With a new business partner and a bold new look, Hashida Singapore on Amoy Street is well primed to garner even more fans
News of a restaurant opening tend to be met with cautious optimism, especially in a city this spoilt for choice. But when diners learned of Hashida Singapore’s comeback on Amoy Street (after moving from previous addresses at the Mandarin Gallery and Mohamed Sultan Road), the excitement was irrefutable, even expected.
Chef Kenjiro ‘Hatch’ Hashida, the maestro at the helm, has after all made quite an impression on the island’s most discerning diners, since he opened his first eponymous restaurant here in 2013. This time, though, he has partnered with the OUE Restaurants (the food and lifestyle division of global property developer OUE Limited) and subsequently managed to secure a space within one of Singapore’s hottest dining enclave.

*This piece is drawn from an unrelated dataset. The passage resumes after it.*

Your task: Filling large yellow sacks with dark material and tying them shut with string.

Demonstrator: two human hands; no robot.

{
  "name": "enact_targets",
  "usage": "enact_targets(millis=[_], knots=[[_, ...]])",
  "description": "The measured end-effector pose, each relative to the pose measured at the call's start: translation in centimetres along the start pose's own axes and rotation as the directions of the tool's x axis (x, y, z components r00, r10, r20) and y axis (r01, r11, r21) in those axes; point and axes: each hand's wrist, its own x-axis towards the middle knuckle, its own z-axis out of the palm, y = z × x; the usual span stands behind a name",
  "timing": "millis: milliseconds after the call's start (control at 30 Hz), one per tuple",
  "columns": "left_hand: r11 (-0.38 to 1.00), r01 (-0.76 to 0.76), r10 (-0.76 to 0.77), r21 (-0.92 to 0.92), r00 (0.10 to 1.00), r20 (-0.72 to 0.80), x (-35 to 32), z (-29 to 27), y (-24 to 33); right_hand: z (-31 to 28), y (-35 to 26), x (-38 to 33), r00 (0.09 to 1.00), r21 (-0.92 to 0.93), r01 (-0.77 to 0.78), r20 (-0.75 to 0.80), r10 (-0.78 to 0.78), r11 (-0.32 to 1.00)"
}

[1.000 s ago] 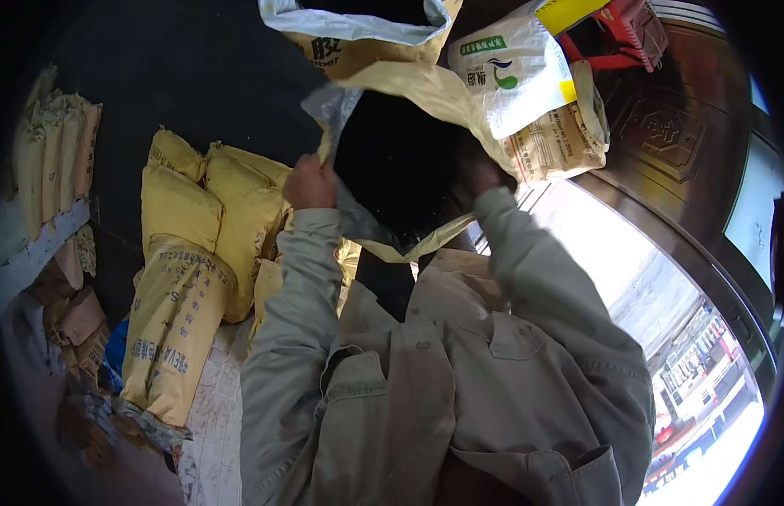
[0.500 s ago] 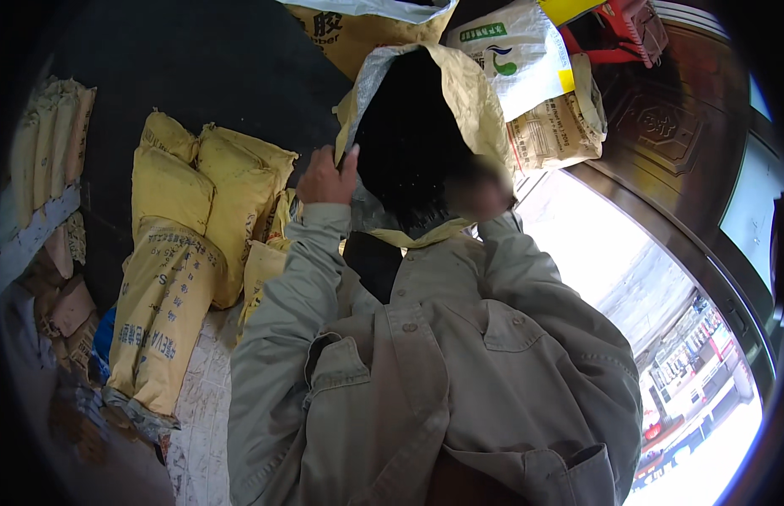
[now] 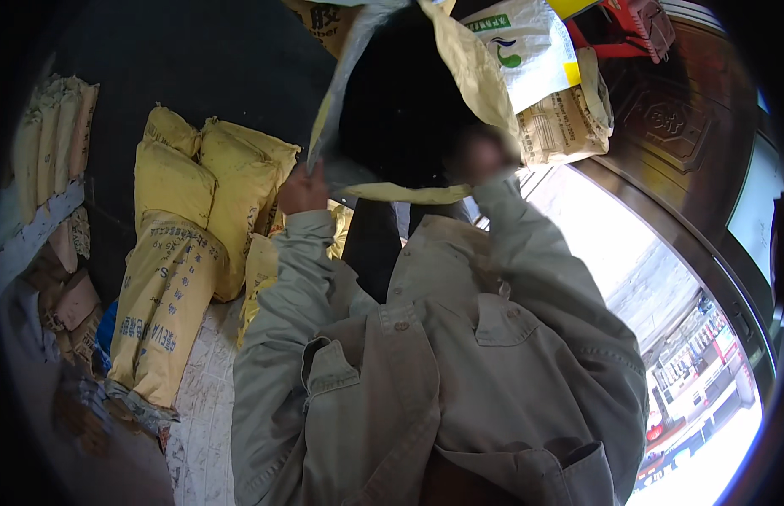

Hatch—as he is affectionally known—is an atypical Japanese chef whose innovative spirit has quickly outgrown expectations one might have placed on the son of a renowned master sushi chef. But it pays to keep in mind that woven into his exploration of the global influences on the modern sushi omakase is a reverence for his culinary heritage.
(Related: Singapore's Top Chefs Share New Ways to Savour Japanese Produce from Gunma)
Evidence of this is set in the restaurant’s updated design, and they are subtle, intelligent and in some areas artfully quirky. Like the use of Hiba wood—a species native to Aomori where Hatch’s father is from—for the countertops in two of the three dining rooms, and even recycled 200-year-old wood beams from an old house in Kyoto that are used as decorative panels in the third and smallest room. In contrast are more modern accents, such as a cloud-like lighting fixture in the largest (12-seater) dining room that Hatch had helped design. This, he suggested, could also be seen as “mountains” or “waves”—open in fact to interpretation—noting how the idea is meant to reflect his uninhibited culinary imaginations as well.